Companies looking to develop into this sector in the UK can benefit from assistance through several government schemes. As well as DECC’s UK Renewables Service, others offering help include The Crown Estate, the Carbon Trust, the Department for Energy and Climate Change, Department for Business Innovation and Skills, UK Trade and Investment and the British Wind Energy Association. Enabling bodies such as the English Regional Development Agencies (RDAs) and Devolved Administrations, eg. Scottish Enterprise and Welsh Assembly, are also operating support programmes and providing funding to companies. DECC’s UK Renewables Service can signpost to the most appropriate provider of support.

In particular, the Crown Estate is running a series of regional Offshore Wind Supply Chain Events from January to March 2010 (see panel). The events are designed as a ‘marketplace’ for all those involved in developing offshore wind sites, creating the opportunity for local and regional companies to do offshore wind business right across the UK.

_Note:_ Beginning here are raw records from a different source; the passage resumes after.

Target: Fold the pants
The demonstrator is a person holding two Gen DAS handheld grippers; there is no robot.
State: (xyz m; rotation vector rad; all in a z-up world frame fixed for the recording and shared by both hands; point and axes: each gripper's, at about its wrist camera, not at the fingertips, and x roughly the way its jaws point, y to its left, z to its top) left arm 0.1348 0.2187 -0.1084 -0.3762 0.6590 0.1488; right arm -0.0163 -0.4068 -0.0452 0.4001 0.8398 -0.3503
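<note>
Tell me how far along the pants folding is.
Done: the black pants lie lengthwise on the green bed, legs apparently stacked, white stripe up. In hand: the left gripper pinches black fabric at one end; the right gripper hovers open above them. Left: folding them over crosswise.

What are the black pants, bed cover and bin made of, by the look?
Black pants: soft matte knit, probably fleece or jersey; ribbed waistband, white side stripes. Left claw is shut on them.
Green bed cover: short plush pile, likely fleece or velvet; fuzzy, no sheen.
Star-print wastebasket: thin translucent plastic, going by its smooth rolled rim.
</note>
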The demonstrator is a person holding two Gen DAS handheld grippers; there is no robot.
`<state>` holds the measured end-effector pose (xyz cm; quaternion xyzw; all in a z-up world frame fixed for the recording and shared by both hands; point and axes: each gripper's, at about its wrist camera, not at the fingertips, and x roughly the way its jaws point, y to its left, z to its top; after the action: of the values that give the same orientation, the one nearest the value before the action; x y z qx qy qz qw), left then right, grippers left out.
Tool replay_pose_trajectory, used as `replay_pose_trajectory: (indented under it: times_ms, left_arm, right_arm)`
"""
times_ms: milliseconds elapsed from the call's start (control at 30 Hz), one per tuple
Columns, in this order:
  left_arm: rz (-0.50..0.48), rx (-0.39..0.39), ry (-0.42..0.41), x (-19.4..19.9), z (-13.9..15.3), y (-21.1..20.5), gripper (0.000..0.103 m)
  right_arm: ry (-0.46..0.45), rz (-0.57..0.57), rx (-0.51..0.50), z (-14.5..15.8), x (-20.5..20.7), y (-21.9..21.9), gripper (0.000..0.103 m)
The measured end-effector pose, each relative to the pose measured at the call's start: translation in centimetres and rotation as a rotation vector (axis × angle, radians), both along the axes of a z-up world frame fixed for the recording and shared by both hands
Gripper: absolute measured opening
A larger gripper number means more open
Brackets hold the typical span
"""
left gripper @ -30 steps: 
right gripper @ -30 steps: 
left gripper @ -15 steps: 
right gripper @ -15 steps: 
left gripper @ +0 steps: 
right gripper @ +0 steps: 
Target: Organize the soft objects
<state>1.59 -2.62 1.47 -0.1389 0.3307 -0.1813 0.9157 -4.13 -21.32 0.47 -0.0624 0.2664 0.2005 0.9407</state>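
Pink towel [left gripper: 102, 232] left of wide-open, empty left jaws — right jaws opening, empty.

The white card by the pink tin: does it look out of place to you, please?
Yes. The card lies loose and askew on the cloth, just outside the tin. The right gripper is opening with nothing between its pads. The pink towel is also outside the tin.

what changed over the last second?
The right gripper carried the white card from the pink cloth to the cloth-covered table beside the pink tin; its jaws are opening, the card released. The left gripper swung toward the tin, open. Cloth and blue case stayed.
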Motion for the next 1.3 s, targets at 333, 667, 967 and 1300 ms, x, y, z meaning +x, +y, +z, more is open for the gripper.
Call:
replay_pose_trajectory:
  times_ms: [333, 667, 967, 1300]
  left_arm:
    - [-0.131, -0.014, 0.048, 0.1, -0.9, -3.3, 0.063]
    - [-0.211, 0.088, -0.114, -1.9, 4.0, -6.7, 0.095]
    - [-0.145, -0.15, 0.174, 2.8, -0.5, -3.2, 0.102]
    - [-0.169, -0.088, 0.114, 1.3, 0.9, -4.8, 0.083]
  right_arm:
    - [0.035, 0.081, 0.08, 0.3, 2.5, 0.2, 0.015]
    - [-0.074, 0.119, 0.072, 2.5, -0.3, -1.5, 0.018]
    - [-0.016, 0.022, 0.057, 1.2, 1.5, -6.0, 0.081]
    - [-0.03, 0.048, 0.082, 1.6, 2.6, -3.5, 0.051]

DECC’s UK Renewables Service

This service helps businesses to assess the potential market for their own products & services and, if appropriate, advise on a strategy to exploit it. It provides business briefing on the offshore wind energy market opportunities and likely supply chain needs. It can make introductions to potential partners or collaborators, and point to the most useful other sources of advice or R&D funding. It can provide assessment of skills or services against known wind sector needs drawing on over two decades experience of working with wind sector supply chains. Where the business case is strong the service can provide strategic analysis and business planning support and coaching on supply chain issues, working under non-disclosure agreements where necessary.